With the civil aviation industry under increasing pressure from increasing oil rates and ecological legislation, the race is on to find viable options to conventional kerosene and these up until now seem to boil down to various types of biofuel.


Not remarkably, the very first trials of alternative fuel were initiated by British aviation pioneer, Sir Richard Branson, whose Virgin Atlantic started London to Amsterdam flights with restricted biofuel use in 2008. This was rapidly followed by Lufthansa and Air New Zealand who each used various blends of routine fuel and bio derivatives including some from made from jatropha which can grow in soil considered too bad for growing mainstream foods.


Jatropha is a genus of around 175 succulent plants, shrubs and trees (some are deciduous, like Jatropha curcas), from the family Euphorbiaceae.


In 2007 Goldman Sachs pointed out Jatropha curcas as one of the best candidates for future biodiesel production. It is resistant to drought and pests, and produces seeds including 27-40% oil.


Recently, US aerospace giant Boeing, Brazilian aeronautical significant Embraer and the Sao Paulo state Research Support Foundation relocated to perform research study and development into using biofuels to power jet airliners. It was reported that Brazilian airline companies Azul, Gol, TAM and Trip would act as tactical consultants for the project.

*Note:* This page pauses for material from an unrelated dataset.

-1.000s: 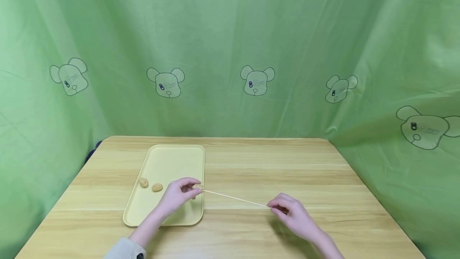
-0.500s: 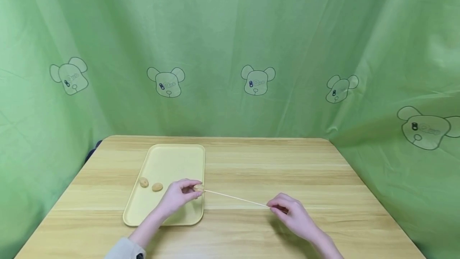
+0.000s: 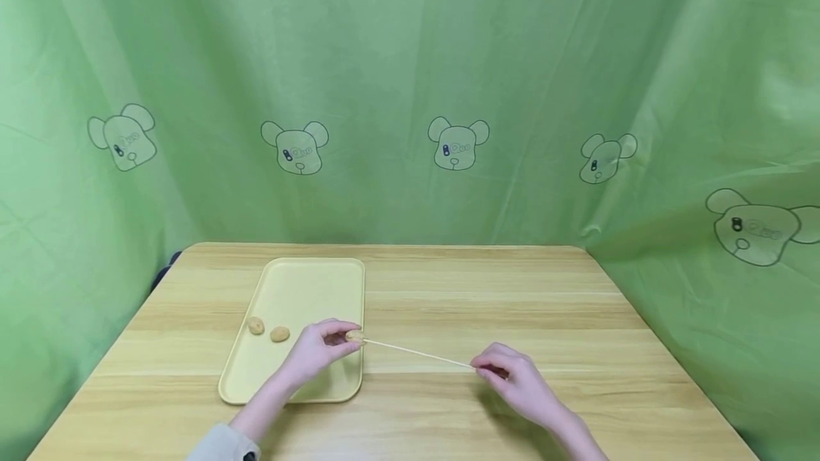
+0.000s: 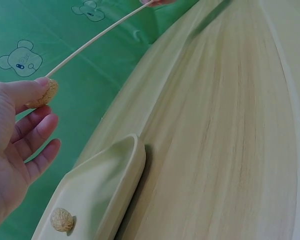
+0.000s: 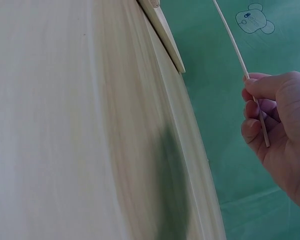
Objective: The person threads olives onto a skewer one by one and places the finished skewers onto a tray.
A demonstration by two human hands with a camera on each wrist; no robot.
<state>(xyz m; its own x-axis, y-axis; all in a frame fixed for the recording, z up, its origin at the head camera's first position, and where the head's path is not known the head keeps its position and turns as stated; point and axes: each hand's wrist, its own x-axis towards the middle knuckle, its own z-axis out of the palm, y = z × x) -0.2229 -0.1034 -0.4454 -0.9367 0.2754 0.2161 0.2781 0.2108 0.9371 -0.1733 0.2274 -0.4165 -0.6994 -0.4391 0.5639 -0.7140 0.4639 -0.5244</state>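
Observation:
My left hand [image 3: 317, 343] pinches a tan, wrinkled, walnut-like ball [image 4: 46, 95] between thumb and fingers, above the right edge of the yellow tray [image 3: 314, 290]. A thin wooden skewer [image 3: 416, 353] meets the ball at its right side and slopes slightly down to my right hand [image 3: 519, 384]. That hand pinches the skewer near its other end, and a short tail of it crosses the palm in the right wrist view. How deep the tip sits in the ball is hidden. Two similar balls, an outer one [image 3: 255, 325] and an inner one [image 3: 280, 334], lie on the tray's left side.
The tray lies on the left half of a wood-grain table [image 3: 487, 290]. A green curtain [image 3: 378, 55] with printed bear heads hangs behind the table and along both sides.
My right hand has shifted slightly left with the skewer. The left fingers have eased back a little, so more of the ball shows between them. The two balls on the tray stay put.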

The current airline company to start explore new fuels is the Alaska Air Group which has conducted internal US flights using a blend of 80 % petroleum based fuel and 20% biofuel made from cooking oil. This mixture, it is claimed, can cut damaging emissions by 10%.


One actually motivating advancement has actually been the move away from biofuels which contend head on with food consumers consequently preventing a price spiral. Not so long back, a rise in usage of biofuels in cars caused a spike in maize prices as US farmers diverted too much corn to fuel processing.


Hopefully in the future, airline companies and vehicle drivers will focus biofuel consumption on non-food sources such as jatropha and algae. It would be a blended blessing undoubtedly if some people ended up starving just to satisfy somebody else's green qualifications.